The International League against Racism and Anti-Semitism (LICRA) filed a lawsuit against Yahoo! in Paris Tuesday, charging the Internet giant with illegally hosting auctions of Nazi-related paraphernalia. Selling or displaying any items that incite racism, including Nazi artifacts, is strictly illegal in France.
LICRA, which called for a boycott of Yahoo! for the same reason in February, said in a statement, “This sale of symbols of the greatest ever crime against humanity trivializes Nazism in the extreme.”
Block French Access
While uncovering no Nazi memorabilia for sale at Yahoo!’s French site, a search by the E-Commerce Times using the key word “Nazi” turned up over 1,000 items — including Luftwaffe patches, Nazi War Merit Medals, photos, and daggers for sale at Yahoo! Auctions.
In the suit, due to be heard by a Paris court on May 15th, LICRA is asking that Yahoo! make auctions of Nazi paraphernalia inaccessible to surfers in France and its territories. LICRA also wants Yahoo! to be fined $96,000 (US$) for each day that it fails to comply.

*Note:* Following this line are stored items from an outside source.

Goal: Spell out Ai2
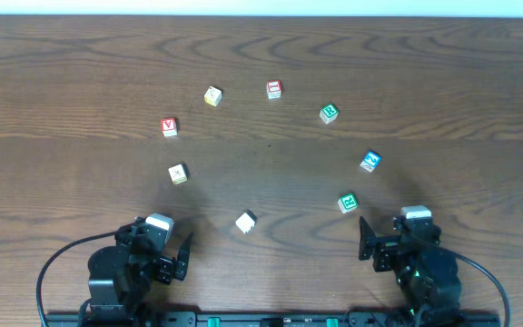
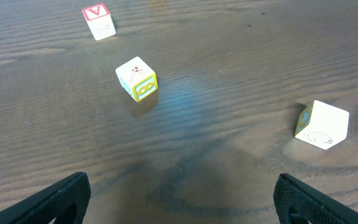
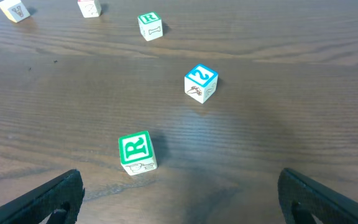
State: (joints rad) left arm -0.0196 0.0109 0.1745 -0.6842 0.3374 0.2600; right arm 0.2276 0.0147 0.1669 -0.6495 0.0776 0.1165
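Left arm [image 1: 130, 265], right arm [image 1: 427, 265] — black, white-capped, trailing black cables [image 1: 54, 262].

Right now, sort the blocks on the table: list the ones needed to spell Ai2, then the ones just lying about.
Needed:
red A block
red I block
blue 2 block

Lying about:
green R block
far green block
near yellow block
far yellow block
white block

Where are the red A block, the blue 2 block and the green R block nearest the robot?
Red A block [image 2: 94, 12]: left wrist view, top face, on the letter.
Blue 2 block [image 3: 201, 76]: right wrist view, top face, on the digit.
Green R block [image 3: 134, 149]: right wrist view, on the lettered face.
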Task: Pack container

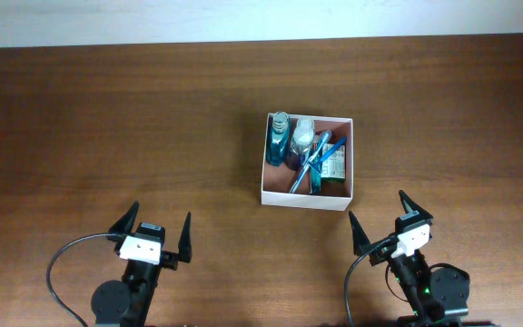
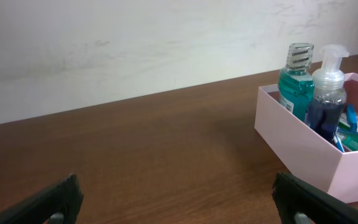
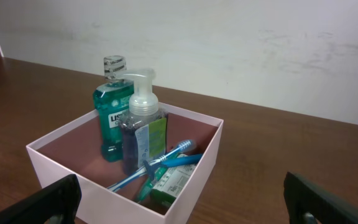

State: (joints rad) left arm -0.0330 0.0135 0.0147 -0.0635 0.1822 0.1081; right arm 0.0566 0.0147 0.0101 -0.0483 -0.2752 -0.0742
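Observation:
The container (image 1: 306,196) is a shallow white square box, pinkish inside, at the table's middle. It also shows in the left wrist view (image 2: 303,143) and the right wrist view (image 3: 73,180). In it stand a green mouthwash bottle (image 1: 280,136) (image 3: 110,115) and a pump bottle with dark liquid (image 1: 301,138) (image 3: 140,134). Blue toothbrushes (image 1: 318,156) (image 3: 160,165) and a green-white packet (image 1: 336,165) (image 3: 174,183) lie inside. My left gripper (image 1: 157,232) (image 2: 179,202) is open and empty at the near left. My right gripper (image 1: 391,222) (image 3: 185,199) is open and empty, just near the box's right corner.
The brown wooden table (image 1: 107,127) runs to a pale wall (image 1: 243,18) at the back. Black cables (image 1: 57,263) loop by the arm bases at the near edge.

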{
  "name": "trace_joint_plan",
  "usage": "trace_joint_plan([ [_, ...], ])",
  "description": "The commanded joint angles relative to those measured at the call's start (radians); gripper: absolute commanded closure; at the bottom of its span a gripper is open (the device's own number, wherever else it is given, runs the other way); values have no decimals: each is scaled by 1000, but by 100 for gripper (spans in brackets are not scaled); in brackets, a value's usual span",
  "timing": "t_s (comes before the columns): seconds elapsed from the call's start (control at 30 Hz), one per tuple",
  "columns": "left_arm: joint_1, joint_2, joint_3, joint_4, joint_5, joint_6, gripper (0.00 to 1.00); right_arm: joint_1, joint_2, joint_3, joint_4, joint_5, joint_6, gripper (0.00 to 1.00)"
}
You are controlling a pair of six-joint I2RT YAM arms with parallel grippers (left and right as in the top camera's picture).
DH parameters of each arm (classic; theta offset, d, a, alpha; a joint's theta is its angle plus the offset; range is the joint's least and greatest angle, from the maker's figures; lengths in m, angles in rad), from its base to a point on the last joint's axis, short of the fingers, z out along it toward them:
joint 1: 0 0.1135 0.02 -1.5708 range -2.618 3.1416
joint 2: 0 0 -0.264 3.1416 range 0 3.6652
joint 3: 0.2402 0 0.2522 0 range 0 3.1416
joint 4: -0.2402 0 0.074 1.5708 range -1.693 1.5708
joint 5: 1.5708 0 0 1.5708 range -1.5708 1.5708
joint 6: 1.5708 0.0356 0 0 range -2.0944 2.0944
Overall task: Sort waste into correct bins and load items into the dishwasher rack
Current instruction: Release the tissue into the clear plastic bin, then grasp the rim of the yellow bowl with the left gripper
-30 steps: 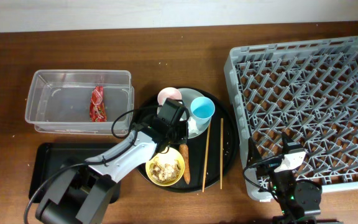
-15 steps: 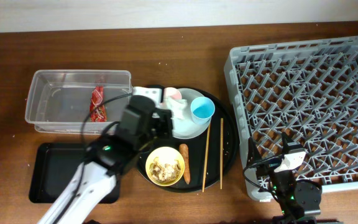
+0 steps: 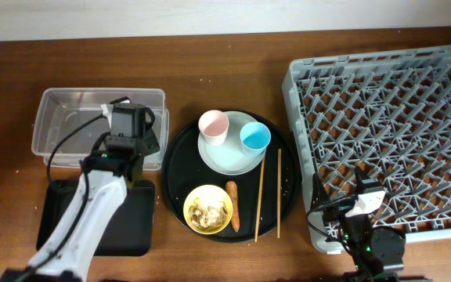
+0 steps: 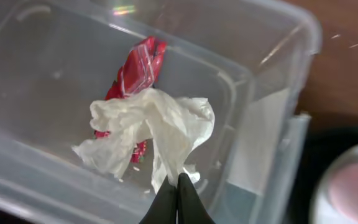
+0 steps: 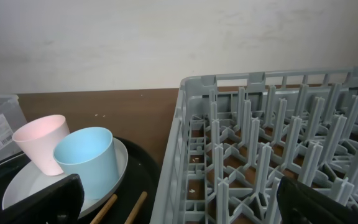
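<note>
Firstly, at the near edge of the brown wooden surface (image 3: 210,78), the right tool (image 5: 179,202) sits beside the front corner of the large square light-grey plastic dishwasher rack (image 3: 390,117). Its two dark fingers stand wide apart and hold nothing.

To the left lies the shallow black rectangular tray (image 3: 53,215), partly under the left arm. On the large round black tray (image 3: 180,160), the nearest things are the yellow bowl (image 3: 221,200) with beige crumbly food scraps (image 3: 206,213) inside and the small orange carrot-like stick (image 3: 232,206) just beside it. The two thin wooden chopsticks (image 3: 259,196) lie side by side but apart.

Behind them, the pale grey round plate (image 3: 229,160) carries the small pink cup (image 3: 213,125) and the small blue cup (image 3: 254,137), both upright.

Farther to the left, the left tool (image 4: 178,193) is over the clear plastic rectangular tub (image 4: 272,93). Its fingers are pressed together on a corner of the crumpled white tissue (image 4: 151,134). The tissue hangs over the inside of the tub, in front of the red shiny snack wrapper (image 4: 138,65) on the tub's floor. I cannot tell whether the tissue touches the wrapper.
</note>
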Motion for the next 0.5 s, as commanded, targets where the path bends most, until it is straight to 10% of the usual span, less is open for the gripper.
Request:
trace_joint_plan([
  [0.0,5,31,10,13,19,16,93,6,-4,-5,-5,-2,4,2],
  [0.07,5,1,26,13,20,18,30,6,-4,-5,-5,-2,4,2],
  [0.17,4,-101,32,13,37,27,17,6,-4,-5,-5,-2,4,2],
  [0.27,3,-211,32,1,177,27,20,6,-4,-5,-5,-2,4,2],
  [0.47,-140,-340,32,-266,471,27,78,6,-4,-5,-5,-2,4,2],
])
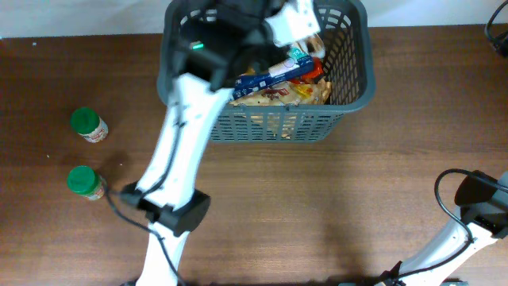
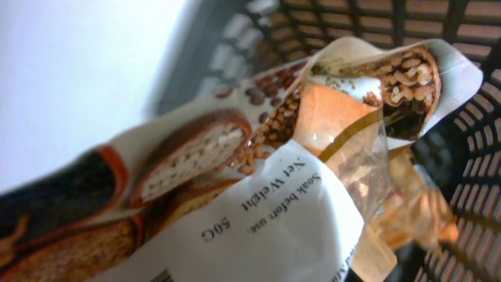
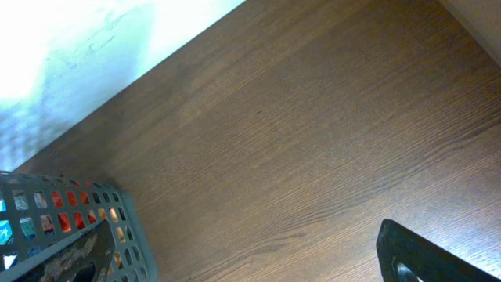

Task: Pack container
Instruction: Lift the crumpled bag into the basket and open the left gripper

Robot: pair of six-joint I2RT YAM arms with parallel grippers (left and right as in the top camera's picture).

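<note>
At the near right corner of the surface [image 1: 333, 206] the right tool [image 1: 475, 192] is parked well clear of everything. Its own camera catches only a dark sliver of it, so I cannot tell whether it is spread or pressed together.

Toward the left edge stand two green-lidded jars [image 1: 87, 125] [image 1: 84, 182], upright, apart from each other and not yet packed.

At the middle of the far edge sits the container [image 1: 270, 125], already holding a blue pack [image 1: 270, 75] and beige bags [image 1: 274, 95]. The left arm stretches across to it, with the left tool [image 1: 274, 28] over the far inside. A printed bean packet [image 2: 258, 196] fills the left wrist view and hides the fingers. It looks pinched, but I cannot tell for certain.

What could go wrong:
- The floppy packet could snag on the slotted wall [image 2: 470, 141] or slide off the heap if it is let go tilted.
- The arm crosses the left rim, so a careless pull back could drag the container along or over the far edge.
- The jars are round and would roll if nudged.

The overhead view alone shows the jars and both arms. The left wrist view alone gives the packet's print and how close it is to the lattice. The right wrist view adds only a lower corner of the container [image 3: 78, 211] and bare wood.
</note>
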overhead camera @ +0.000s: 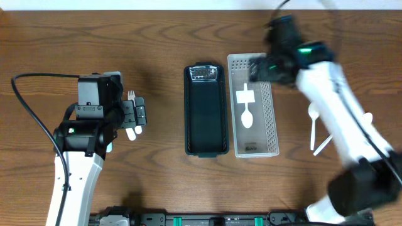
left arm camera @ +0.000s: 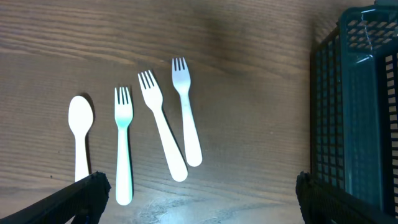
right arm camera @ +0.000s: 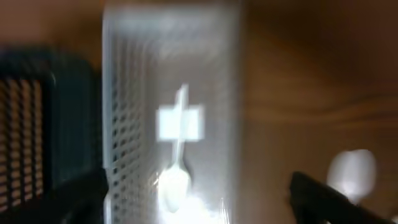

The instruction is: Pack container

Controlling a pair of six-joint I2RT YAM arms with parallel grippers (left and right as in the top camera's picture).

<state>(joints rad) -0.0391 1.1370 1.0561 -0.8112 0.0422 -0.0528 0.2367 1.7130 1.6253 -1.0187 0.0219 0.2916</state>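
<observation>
Though half-hidden overhead, three whole forks [left arm camera: 163, 132]

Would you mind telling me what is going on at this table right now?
Two robot arms are packing plastic cutlery into baskets. The right pincer hangs open and empty over the white basket, where one spoon lies. The left pincer, also open, hovers above three forks and a loose spoon beside the dark basket.
</observation>
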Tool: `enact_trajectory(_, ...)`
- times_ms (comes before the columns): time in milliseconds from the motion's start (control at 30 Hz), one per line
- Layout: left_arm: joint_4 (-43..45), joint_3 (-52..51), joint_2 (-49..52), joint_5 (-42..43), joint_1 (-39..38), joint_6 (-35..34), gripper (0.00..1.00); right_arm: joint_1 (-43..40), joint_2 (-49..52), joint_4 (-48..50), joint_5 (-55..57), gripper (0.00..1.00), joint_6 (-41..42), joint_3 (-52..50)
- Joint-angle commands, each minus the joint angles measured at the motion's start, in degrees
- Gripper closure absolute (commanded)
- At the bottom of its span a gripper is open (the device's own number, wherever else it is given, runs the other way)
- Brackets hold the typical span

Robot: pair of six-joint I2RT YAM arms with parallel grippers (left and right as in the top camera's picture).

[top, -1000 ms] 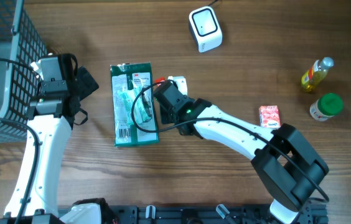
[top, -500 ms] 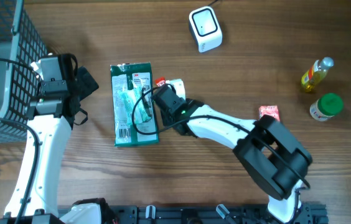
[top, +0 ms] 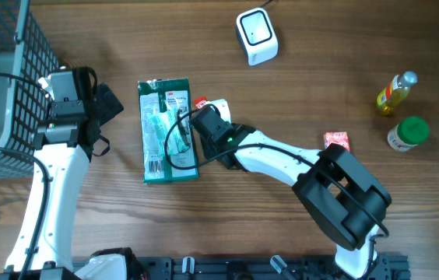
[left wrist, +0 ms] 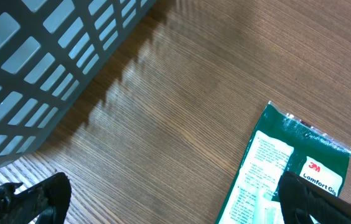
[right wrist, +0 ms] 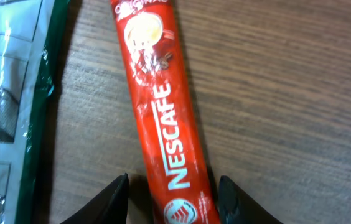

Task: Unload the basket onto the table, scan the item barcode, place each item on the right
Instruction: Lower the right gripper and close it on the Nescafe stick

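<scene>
right fingers (right wrist: 110, 202): standing part open, straddling one end of the red nescafe stick (right wrist: 163, 118), gripping nothing | left fingers (left wrist: 32, 199): gaping wide, empty | step: setting up the pick | next: pinching the stick's narrow sides squarely, then lifting toward the far white scanner (top: 256, 36) | stick: lying flat on the table (right wrist: 275, 93), just right of the green pack (top: 165, 132), logo facing up, no barcode showing

Gaping pincer (left wrist: 172, 204), green packet (left wrist: 269, 168), basket (left wrist: 15, 79)
</scene>
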Motion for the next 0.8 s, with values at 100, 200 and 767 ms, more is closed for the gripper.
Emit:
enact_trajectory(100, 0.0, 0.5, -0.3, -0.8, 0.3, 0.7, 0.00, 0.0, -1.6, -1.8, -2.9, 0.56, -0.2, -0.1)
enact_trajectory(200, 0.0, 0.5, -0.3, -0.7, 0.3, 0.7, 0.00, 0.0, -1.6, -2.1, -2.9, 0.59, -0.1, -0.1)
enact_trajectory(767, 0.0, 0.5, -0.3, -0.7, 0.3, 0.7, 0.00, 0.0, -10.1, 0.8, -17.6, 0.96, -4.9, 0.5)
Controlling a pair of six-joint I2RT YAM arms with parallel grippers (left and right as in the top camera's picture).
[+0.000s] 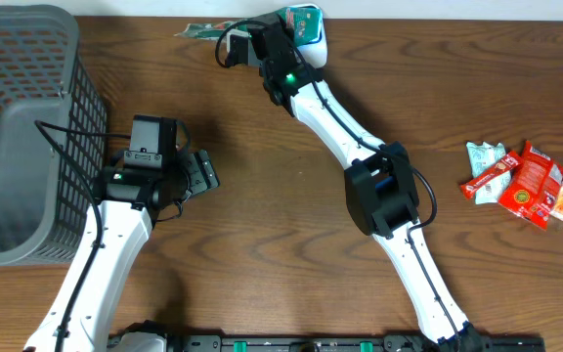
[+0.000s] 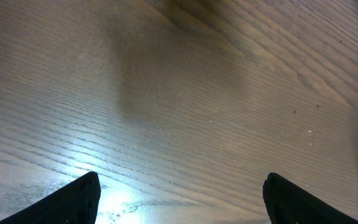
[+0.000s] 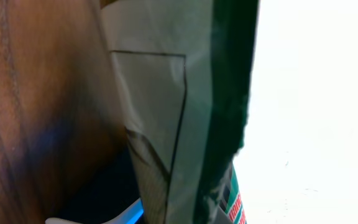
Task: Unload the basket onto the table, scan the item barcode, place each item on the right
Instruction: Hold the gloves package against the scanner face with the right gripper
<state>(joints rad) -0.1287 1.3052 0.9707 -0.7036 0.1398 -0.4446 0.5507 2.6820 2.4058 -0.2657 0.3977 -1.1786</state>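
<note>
The green-and-white packet (image 1: 201,31) sits at the far edge of the bench (image 1: 262,284), a little left of the middle and just left of the right end effector (image 1: 247,41). In the right wrist view the packet (image 3: 160,124) fills the centre of the frame. It shows a pale panel with a thin dark outline, a dark green band down its right side and a scrap of red and green print at the bottom. The brown bench (image 3: 30,93) lies to its left and a bright white area to its right. The right end effector is closed. The packet's right end meets its fingertips and appears pinched there, though the fingers themselves do not show in the wrist view. Just to the right of that end effector, against the far edge, stands a white device (image 1: 308,27) with a teal face.

The left end effector (image 1: 199,174) hangs over the left half of the bench, well apart from the packet. Its jaws stand wide apart. In the left wrist view the left end effector (image 2: 179,200) shows only bare wood grain between its two black fingertips (image 2: 82,199).

A grey mesh basket (image 1: 66,68) takes up the far left corner. Near the right edge lies a small pile of red, white and orange snack packets (image 1: 521,181).
</note>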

The group said, “LICRA demands that Yahoo! take the necessary measures to prevent the exhibition and sale on its sites of Nazi objects throughout the national territory.” However, LICRA has not detailed how access to Yahoo! Auctions should be barred from France and its territories alone.
Yahoo! and Racism
This instance is not the first time that Yahoo! has found itself at the center of a racism controversy. In February, the Anti-Defamation League (ADL) attacked Yahoo! for allowing anti-Semitic and racist groups to operate at Yahoo! Clubs.
ADL National Director Abraham H. Foxman said, “In turning a blind eye to these hate clubs, Yahoo! is enabling haters to organize, attract recruits and disseminate offensive material and messages.”
While Yahoo! said in February that it would work to eliminate clubs that violate its prohibition against posting content that is “hateful, or racially, ethnically or otherwise objectionable,” a recent search of Yahoo! Clubs revealed numerous “White Pride” and Nazi clubs filled with messages of hate and racism.
Other Lawsuits Pending
Last month, both Yahoo! and eBay attracted unwanted attention when objects for sale on their sites triggered legal action. eBay was sued by actor Jerry Orbach, who claimed that the auction giant had violated his rights by posting personal information — including his social security number — online.
Meanwhile, Yahoo! was hit by a joint suit filed in a San Francisco federal court by interactive entertainment powerhouses Sega America, Electronic Arts, and Nintendo of America. The companies claimed that Yahoo! knew that counterfeit video and computer games were being sold through Yahoo! Auctions and Yahoo! Stores.
Yahoo!’s terms of service clearly state that the company is not responsible for items listed for sale through Yahoo! Auctions or for postings made in Yahoo! Clubs.
The company also prohibits sellers from offering items for sale that are “illegal to sell under any applicable law, statute, ordinance or regulation” or that Yahoo! finds “inflammatory, offensive, unlawful, harmful, threatening, abusive, harassing, tortious, defamatory, vulgar, obscene, libelous, invasive of another’s privacy, hateful, racially or ethnically objectionable, or otherwise inconsistent with the spirit of Yahoo! Auctions.”
While Yahoo! Auctions is a U.S.-based site, it is accessible from any country in the world. Therefore, it is not yet clear whether sellers are subject only to the laws of the country they are posting from, or whether they must abide by the laws of every country in which the site is accessible.